Theorem 21 (Law of total variance) For random variables \(X\) and \(Y\):

\[\text{Var}{\left(Y\right)} = \text{E}{\left[\text{Var}{\left(Y \mid X\right)}\right]} + \text{Var}{\left(\text{E}{\left[Y \mid X\right]}\right)}\]

where \(\text{Var}{\left(Y \mid X\right)} \stackrel{\text{def}}{=}\text{E}{\left[(Y-\text{E}{\left[Y \mid X\right]})^2 \mid X\right]}\).

Proof. Write \(Y-\text{E}{\left[Y\right]} = {\left(Y-\text{E}{\left[Y \mid X\right]}\right)} + {\left(\text{E}{\left[Y \mid X\right]}-\text{E}{\left[Y\right]}\right)}\).

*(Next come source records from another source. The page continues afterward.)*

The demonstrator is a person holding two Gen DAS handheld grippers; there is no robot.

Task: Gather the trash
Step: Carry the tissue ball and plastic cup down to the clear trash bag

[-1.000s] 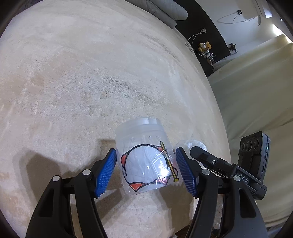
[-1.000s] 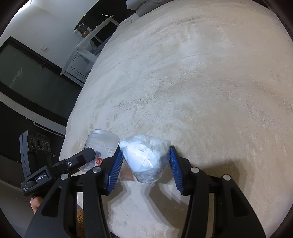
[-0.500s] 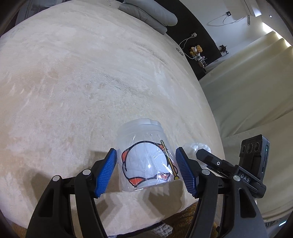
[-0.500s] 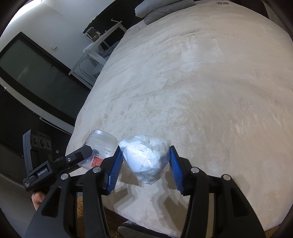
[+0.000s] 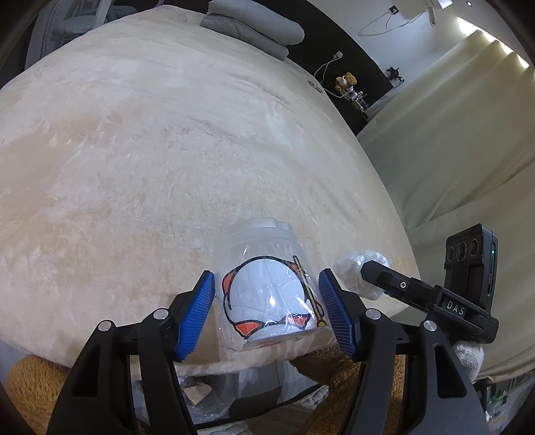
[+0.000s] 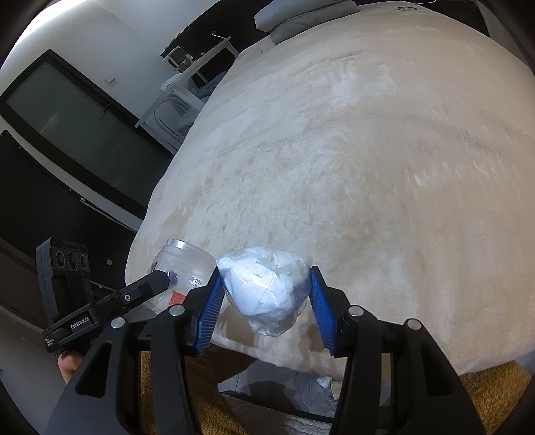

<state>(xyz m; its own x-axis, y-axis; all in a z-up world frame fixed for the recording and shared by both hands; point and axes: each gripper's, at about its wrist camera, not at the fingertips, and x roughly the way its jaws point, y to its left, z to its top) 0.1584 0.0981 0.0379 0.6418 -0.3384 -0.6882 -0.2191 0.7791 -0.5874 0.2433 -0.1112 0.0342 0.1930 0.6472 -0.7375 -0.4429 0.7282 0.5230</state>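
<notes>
Cream plush bed (image 5: 140,160) fills both views; brown rug (image 6: 200,381) below its edge. Left gripper (image 5: 267,311): jaws half open, clamped on clear plastic cup (image 5: 264,284) with cartoon print, held above bed edge. Right gripper (image 6: 264,301): jaws fairly narrow, clamped on crumpled white wad in clear wrap (image 6: 267,291). Left view alone shows cup's print, grey pillows (image 5: 254,30). Right view alone shows dark window (image 6: 67,110), white rack (image 6: 187,90).
</notes>
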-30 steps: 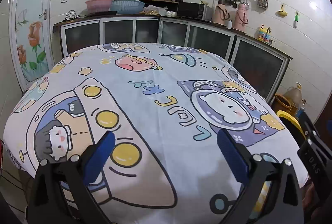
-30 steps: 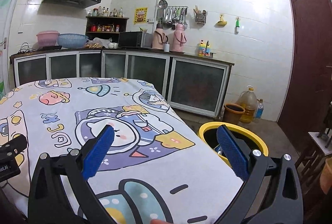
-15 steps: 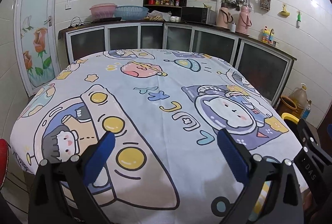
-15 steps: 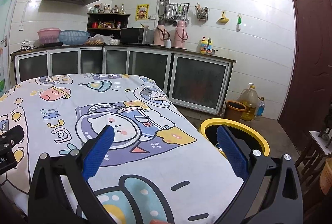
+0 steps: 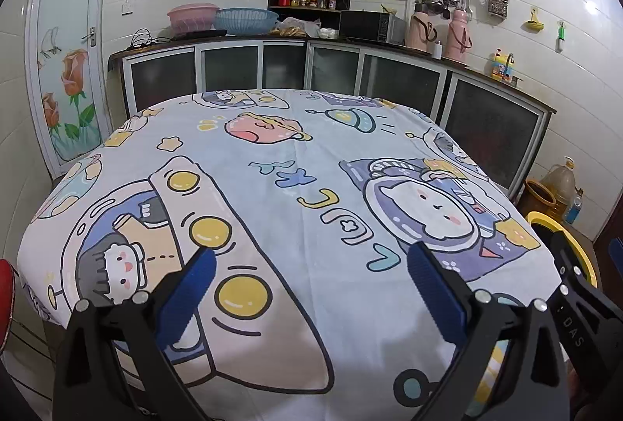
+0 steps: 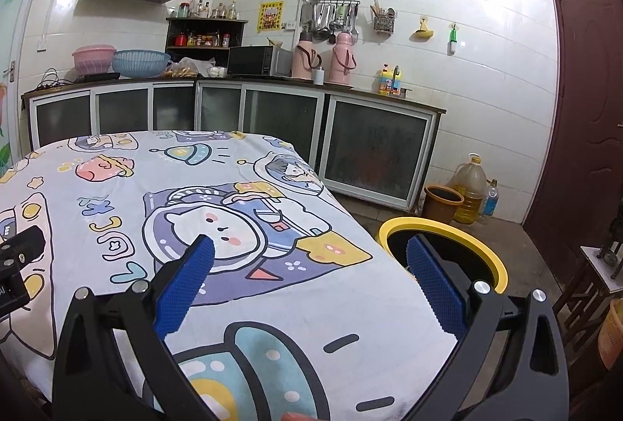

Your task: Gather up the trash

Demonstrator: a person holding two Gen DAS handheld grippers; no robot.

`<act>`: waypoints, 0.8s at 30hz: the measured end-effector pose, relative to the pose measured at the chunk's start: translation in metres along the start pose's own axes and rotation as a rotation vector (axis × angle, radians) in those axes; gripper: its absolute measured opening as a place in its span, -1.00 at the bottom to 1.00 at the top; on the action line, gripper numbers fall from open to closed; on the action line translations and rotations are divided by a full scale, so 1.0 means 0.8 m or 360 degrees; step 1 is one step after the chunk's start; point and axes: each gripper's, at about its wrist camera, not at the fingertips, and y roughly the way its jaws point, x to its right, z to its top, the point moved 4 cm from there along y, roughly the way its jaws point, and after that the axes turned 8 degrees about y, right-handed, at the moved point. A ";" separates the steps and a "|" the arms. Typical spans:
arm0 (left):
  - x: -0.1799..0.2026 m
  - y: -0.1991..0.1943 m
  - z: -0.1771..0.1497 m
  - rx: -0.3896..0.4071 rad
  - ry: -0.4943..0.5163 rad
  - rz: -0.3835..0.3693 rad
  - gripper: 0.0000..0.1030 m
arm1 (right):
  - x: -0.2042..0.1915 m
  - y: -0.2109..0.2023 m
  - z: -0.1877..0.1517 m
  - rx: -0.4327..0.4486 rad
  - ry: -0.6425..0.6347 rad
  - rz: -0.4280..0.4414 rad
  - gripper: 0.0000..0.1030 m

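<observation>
A table (image 5: 296, 164) covered by a pale blue cartoon cloth fills the left wrist view, and no loose trash shows on it. My left gripper (image 5: 311, 257) hangs open over the near edge, with nothing between its blue pads. A yellow-rimmed bin (image 6: 444, 249) stands on the floor past the table's right edge (image 6: 389, 257). My right gripper (image 6: 309, 245) is open and empty near that edge, its right finger (image 6: 436, 280) lying in front of the bin. The bin's rim (image 5: 568, 242) also peeks out at the right of the left wrist view.
Dark glass-fronted cabinets (image 6: 272, 117) run along the back walls, with a microwave (image 6: 257, 60), two pink flasks (image 6: 342, 59) and basins (image 5: 218, 18) on top. A brown pot (image 6: 442, 203) and an oil jug (image 6: 473, 187) stand on the floor. A dark red door (image 6: 584, 109) is at right.
Both grippers have drawn back and risen a little, so more of the table and room shows. Their fingers stay open the same width.
</observation>
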 end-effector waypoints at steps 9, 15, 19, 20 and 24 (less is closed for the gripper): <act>0.001 -0.001 0.000 0.0005 0.0004 -0.0001 0.84 | 0.002 0.002 -0.001 -0.0008 0.0001 -0.0004 0.84; 0.002 -0.002 0.001 0.0012 0.0008 -0.0001 0.84 | 0.004 0.003 -0.001 -0.0017 0.0007 -0.0009 0.84; 0.003 -0.001 0.001 0.0010 0.0008 -0.0005 0.84 | 0.004 0.004 -0.001 -0.0017 0.0004 -0.0009 0.84; 0.003 -0.001 0.000 0.0009 0.0007 -0.0005 0.84 | 0.004 0.003 -0.001 -0.0016 0.0005 -0.0009 0.84; 0.003 -0.001 0.000 0.0009 0.0008 -0.0003 0.84 | 0.005 0.004 -0.001 -0.0025 0.0006 -0.0008 0.84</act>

Then:

\[ \begin{aligned} {\left(Y-\text{E}{\left[Y\right]}\right)}^2 &= {\left(Y-\text{E}{\left[Y \mid X\right]}\right)}^2 + {\left(\text{E}{\left[Y \mid X\right]}-\text{E}{\left[Y\right]}\right)}^2 + 2{\left(Y-\text{E}{\left[Y \mid X\right]}\right)}{\left(\text{E}{\left[Y \mid X\right]}-\text{E}{\left[Y\right]}\right)} \end{aligned} \]

Taking expectation:

\[ \begin{aligned} \text{Var}{\left(Y\right)} &= \text{E}{\left[{\left(Y-\text{E}{\left[Y \mid X\right]}\right)}^2\right]} + \text{E}{\left[{\left(\text{E}{\left[Y \mid X\right]}-\text{E}{\left[Y\right]}\right)}^2\right]} \\&\quad + 2\text{E}{\left[{\left(Y-\text{E}{\left[Y \mid X\right]}\right)}{\left(\text{E}{\left[Y \mid X\right]}-\text{E}{\left[Y\right]}\right)}\right]} \end{aligned} \]

For the cross-term:

Discrete case.

\[ \begin{aligned} \text{E}{\left[{\left(Y-\text{E}{\left[Y \mid X\right]}\right)}{\left(\text{E}{\left[Y \mid X\right]}-\text{E}{\left[Y\right]}\right)}\right]} &= \sum_{x \in \mathcal{R}(X)} \text{E}{\left[ {\left(Y-\text{E}{\left[Y \mid X\right]}\right)} {\left(\text{E}{\left[Y \mid X\right]}-\text{E}{\left[Y\right]}\right)} \mid X=x \right]} \cdot\text{P}(X=x) \\&= \sum_{x \in \mathcal{R}(X)} {\left(\text{E}{\left[Y \mid X=x\right]}-\text{E}{\left[Y\right]}\right)} \cdot\text{E}{\left[Y-\text{E}{\left[Y \mid X=x\right]}\mid X=x\right]} \cdot\text{P}(X=x) \\&= 0 \end{aligned} \]

Continuous case.

\[ \begin{aligned} \text{E}{\left[{\left(Y-\text{E}{\left[Y \mid X\right]}\right)}{\left(\text{E}{\left[Y \mid X\right]}-\text{E}{\left[Y\right]}\right)}\right]} &= \int_{x \in \mathcal{R}(X)} \text{E}{\left[ {\left(Y-\text{E}{\left[Y \mid X\right]}\right)} {\left(\text{E}{\left[Y \mid X\right]}-\text{E}{\left[Y\right]}\right)} \mid X=x \right]} \cdot\text{p}(X=x)\, dx \\&= \int_{x \in \mathcal{R}(X)} {\left(\text{E}{\left[Y \mid X=x\right]}-\text{E}{\left[Y\right]}\right)} \cdot\text{E}{\left[Y-\text{E}{\left[Y \mid X=x\right]}\mid X=x\right]} \cdot\text{p}(X=x)\, dx \\&= 0 \end{aligned} \]

Therefore:

\[ \begin{aligned} \text{Var}{\left(Y\right)} &= \text{E}{\left[{\left(Y-\text{E}{\left[Y \mid X\right]}\right)}^2\right]} + \text{E}{\left[{\left(\text{E}{\left[Y \mid X\right]}-\text{E}{\left[Y\right]}\right)}^2\right]} \\&= \text{E}{\left[\text{Var}{\left(Y \mid X\right)}\right]} + \text{Var}{\left(\text{E}{\left[Y \mid X\right]}\right)} \end{aligned} \]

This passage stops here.